(Input for this task begins)

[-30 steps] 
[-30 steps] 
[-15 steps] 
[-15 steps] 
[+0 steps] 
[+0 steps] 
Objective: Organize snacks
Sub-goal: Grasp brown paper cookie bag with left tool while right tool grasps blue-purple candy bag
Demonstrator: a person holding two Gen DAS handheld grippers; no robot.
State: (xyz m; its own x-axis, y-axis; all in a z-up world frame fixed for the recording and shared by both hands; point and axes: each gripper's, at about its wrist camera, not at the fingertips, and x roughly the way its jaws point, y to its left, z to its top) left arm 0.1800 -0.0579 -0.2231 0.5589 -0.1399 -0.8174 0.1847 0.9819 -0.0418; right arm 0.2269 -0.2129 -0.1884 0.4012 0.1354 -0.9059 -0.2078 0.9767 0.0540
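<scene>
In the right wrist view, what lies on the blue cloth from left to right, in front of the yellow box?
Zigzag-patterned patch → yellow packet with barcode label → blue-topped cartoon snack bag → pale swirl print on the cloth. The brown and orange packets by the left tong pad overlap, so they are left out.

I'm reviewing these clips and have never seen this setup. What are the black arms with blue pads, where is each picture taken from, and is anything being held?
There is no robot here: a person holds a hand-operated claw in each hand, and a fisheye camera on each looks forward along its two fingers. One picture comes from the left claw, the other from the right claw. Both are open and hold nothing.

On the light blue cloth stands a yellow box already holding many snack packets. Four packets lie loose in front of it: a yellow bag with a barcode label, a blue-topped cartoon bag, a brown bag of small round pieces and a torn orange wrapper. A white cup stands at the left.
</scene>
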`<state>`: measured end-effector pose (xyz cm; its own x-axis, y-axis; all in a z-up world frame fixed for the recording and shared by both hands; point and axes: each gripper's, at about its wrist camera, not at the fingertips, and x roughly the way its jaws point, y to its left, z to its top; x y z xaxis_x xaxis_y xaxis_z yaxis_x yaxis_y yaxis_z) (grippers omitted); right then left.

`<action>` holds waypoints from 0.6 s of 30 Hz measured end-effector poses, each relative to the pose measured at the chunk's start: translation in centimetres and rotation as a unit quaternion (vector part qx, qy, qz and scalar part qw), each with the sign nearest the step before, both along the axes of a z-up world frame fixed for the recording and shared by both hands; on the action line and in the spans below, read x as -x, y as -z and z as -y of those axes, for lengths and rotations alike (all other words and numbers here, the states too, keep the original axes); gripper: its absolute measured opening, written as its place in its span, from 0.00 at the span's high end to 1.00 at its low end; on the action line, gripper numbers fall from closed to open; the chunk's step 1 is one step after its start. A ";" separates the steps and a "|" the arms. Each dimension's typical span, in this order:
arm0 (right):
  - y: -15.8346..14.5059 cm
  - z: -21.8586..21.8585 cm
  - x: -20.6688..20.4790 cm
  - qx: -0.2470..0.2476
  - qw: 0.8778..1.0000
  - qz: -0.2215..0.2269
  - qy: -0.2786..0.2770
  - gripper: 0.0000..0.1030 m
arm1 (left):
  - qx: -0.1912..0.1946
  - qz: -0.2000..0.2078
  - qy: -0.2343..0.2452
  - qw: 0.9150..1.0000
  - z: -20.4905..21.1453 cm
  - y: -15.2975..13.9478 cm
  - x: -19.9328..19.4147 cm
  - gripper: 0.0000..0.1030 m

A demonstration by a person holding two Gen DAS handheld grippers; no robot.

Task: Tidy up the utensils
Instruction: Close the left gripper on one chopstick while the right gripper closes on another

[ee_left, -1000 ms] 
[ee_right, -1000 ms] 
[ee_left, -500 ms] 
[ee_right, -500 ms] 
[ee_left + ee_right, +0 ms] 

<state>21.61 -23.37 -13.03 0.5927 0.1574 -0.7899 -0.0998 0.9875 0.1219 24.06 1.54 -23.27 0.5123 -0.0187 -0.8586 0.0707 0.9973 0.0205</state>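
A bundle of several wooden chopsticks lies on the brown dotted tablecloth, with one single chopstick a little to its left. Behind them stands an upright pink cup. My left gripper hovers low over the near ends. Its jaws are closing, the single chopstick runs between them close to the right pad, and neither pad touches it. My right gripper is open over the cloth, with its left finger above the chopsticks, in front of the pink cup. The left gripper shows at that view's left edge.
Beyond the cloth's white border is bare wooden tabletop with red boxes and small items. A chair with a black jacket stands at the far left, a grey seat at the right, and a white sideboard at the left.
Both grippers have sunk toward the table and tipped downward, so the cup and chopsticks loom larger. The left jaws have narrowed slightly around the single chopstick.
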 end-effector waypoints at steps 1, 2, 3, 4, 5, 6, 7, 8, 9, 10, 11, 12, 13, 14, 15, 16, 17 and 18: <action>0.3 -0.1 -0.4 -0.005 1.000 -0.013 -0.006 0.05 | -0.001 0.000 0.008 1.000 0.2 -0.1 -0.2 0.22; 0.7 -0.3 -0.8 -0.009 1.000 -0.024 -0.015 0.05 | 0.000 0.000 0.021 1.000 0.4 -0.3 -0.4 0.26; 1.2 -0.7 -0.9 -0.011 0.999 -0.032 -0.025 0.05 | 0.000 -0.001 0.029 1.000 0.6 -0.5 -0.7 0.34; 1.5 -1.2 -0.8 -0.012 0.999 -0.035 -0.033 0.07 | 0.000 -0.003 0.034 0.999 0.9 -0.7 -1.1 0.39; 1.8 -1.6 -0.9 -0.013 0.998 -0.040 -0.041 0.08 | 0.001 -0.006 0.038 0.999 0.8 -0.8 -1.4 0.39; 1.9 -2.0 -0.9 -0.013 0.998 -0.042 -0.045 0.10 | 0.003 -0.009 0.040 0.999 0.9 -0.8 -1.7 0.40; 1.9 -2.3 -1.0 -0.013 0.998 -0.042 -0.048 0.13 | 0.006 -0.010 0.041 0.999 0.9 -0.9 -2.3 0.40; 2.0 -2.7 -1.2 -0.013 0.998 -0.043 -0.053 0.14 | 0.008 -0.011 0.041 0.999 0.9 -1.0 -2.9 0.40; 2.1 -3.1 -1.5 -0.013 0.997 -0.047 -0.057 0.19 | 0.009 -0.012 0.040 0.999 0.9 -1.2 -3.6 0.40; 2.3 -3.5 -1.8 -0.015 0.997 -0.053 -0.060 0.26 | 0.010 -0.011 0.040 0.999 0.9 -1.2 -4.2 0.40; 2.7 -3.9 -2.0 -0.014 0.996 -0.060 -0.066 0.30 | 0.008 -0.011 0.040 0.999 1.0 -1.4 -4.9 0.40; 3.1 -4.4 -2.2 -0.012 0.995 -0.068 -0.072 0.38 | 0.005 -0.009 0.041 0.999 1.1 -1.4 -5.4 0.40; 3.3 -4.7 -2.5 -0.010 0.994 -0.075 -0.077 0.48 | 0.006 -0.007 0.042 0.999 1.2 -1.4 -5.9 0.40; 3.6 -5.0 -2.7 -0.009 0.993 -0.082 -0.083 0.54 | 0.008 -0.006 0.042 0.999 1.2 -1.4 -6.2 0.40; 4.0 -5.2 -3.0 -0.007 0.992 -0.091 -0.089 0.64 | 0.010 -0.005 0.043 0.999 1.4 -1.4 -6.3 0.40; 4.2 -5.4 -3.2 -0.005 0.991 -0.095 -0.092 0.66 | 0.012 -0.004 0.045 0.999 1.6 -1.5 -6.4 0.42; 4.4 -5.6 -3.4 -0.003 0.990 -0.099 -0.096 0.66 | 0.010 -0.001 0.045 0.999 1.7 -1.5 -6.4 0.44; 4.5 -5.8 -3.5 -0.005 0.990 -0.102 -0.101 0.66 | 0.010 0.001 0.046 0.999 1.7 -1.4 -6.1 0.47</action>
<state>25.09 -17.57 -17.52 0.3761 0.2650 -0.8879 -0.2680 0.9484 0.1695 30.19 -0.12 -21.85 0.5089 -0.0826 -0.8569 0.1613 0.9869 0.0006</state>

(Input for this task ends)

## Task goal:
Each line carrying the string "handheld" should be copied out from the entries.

## Exercise response:
Demonstrator: a person holding two Gen DAS handheld grippers; no robot.
A demonstration by a person holding two Gen DAS handheld grippers; no robot.

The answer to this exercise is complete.